Beneath this instruction is a listing; print exactly the lines in it starting at the line that contains "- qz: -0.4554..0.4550" and going through the line that contains "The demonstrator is".

▶ Source data:
*** Begin section ***
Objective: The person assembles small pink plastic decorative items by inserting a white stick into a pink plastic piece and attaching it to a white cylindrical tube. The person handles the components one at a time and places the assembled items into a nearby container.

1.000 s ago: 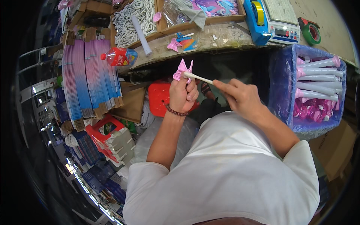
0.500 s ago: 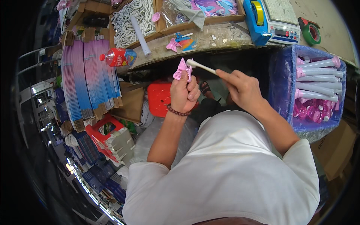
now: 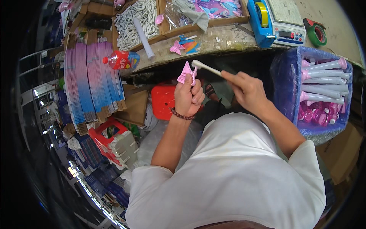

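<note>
My left hand [image 3: 189,96] is closed around a small pink plastic piece [image 3: 187,73] that sticks up above the fist; a beaded bracelet sits on that wrist. My right hand [image 3: 247,91] grips a white stick [image 3: 206,67] by its lower end. The stick slants up and to the left, and its tip meets the top of the pink piece. Both hands are raised in front of my chest, just below the edge of the workbench [image 3: 228,40].
On the bench lie a box of white sticks [image 3: 133,21], a red bottle [image 3: 121,60], loose pink pieces [image 3: 177,47], a blue tape dispenser [image 3: 260,17] and a scale [image 3: 286,19]. A blue-lined box [image 3: 284,82] of finished sticks stands right. A red stool [image 3: 163,101] sits below.
My right hand has swung the white stick upward and to the left until its tip reaches the pink piece. My left hand has lifted slightly.
</note>
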Action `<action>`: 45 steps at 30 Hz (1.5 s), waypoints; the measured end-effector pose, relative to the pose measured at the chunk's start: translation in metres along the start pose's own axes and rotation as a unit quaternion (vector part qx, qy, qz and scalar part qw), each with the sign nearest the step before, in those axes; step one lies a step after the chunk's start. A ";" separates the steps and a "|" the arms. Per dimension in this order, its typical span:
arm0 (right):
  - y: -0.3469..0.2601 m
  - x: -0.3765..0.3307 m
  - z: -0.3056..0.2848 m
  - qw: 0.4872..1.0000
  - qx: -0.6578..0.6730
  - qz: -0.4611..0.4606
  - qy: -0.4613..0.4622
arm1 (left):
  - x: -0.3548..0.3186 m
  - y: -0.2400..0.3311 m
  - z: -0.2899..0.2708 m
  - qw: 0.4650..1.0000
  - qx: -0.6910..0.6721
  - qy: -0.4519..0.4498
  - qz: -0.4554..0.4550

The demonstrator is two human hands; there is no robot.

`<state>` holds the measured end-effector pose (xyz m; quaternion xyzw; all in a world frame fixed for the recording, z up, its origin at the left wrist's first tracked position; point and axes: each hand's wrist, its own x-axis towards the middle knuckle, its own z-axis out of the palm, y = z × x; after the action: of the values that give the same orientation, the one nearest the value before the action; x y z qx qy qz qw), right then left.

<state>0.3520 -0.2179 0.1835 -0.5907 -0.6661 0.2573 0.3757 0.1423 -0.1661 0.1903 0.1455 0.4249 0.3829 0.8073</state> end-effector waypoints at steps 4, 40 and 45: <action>-0.020 -0.015 -0.003 0.998 0.045 -0.006 -0.042 | 0.004 -0.002 -0.012 1.000 0.010 0.017 0.013; -0.022 -0.025 0.008 0.999 0.021 0.018 -0.036 | 0.010 -0.010 0.000 0.971 0.168 0.143 0.091; -0.019 -0.020 0.007 0.998 0.007 0.050 -0.032 | 0.013 -0.008 -0.004 0.970 0.179 0.130 0.102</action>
<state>0.3353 -0.2405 0.1906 -0.6126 -0.6454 0.2987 0.3449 0.1475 -0.1618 0.1758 0.2789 0.5705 0.3966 0.6629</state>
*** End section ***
▶ Solution to this problem:
  - qz: -0.4554..0.4550

The demonstrator is two human hands; there is no robot.

The work on this exercise is complete.